WHAT TO WORK ON: When the line containing "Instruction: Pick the" is found in the data below, copy it and each line after it through the line containing "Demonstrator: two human", exactly and with no others.

STORED DATA:
============

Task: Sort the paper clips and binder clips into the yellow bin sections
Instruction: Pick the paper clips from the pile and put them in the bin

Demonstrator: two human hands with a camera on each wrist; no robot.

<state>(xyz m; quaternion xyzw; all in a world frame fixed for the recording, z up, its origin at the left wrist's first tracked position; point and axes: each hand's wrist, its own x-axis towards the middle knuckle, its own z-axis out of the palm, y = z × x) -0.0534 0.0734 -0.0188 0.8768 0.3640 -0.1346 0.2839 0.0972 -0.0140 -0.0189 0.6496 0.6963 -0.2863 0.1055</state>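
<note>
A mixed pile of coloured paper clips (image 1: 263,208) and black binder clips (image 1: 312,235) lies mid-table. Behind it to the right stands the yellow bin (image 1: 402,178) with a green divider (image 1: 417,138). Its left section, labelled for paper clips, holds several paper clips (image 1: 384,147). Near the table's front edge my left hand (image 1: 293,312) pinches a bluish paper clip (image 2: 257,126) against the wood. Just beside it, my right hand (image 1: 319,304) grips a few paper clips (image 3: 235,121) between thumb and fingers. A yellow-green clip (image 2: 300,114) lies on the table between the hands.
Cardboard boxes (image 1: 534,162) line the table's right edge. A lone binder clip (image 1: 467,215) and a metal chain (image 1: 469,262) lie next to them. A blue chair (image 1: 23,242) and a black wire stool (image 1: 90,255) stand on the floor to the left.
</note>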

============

RESULT OF THE EXERCISE:
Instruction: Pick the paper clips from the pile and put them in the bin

Demonstrator: two human hands with a camera on each wrist; no robot.

This output has been written out in full.